- **THE PROBLEM**
Write the listing out again word for word, skipping each picture.

- **DATA SECTION**
- - -
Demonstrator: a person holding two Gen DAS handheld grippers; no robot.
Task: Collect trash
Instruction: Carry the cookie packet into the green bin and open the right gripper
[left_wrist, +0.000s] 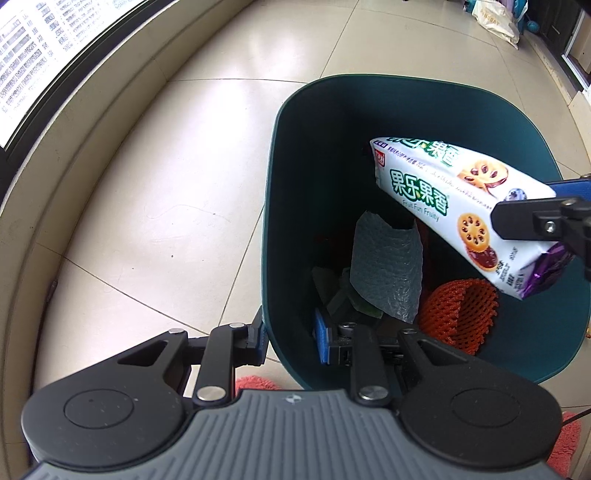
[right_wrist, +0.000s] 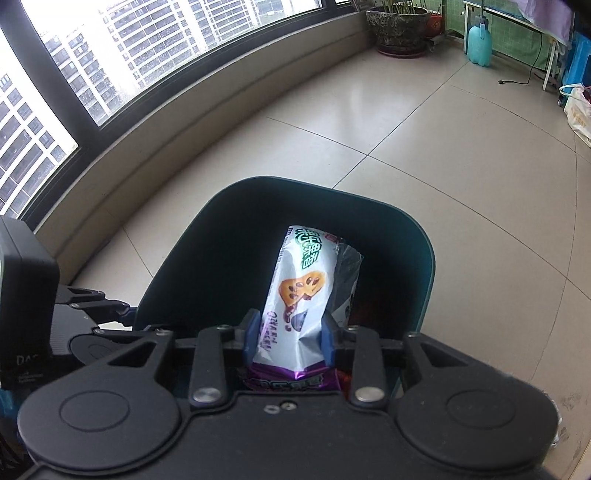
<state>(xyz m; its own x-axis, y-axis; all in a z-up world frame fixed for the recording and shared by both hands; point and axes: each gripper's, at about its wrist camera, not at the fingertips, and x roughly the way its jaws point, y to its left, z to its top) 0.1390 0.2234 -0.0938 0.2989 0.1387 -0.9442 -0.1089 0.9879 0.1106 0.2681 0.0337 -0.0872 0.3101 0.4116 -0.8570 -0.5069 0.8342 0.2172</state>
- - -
- **WRITTEN RESPONSE**
Demonstrator: a person holding two Gen DAS handheld grippers; no robot.
Task: Collect trash
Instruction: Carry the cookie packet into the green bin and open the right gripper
[left_wrist, +0.000s] 
[right_wrist, +0.000s] 
<state>(xyz m; its own x-axis, y-axis; all in a z-up world frame fixed for the recording and shared by both hands; point and axes: each gripper's, at about its wrist camera, not at the fingertips, and x roughly the way its jaws point, y to its left, z to its top) 0.1390 0.2234 -0.0938 0.2989 0.1387 -0.9442 -0.1089 0.9879 0.1106 0.2681 0.0337 -0.0872 0.3101 0.4116 -0.8570 -0.5069 0.8342 0.2172</state>

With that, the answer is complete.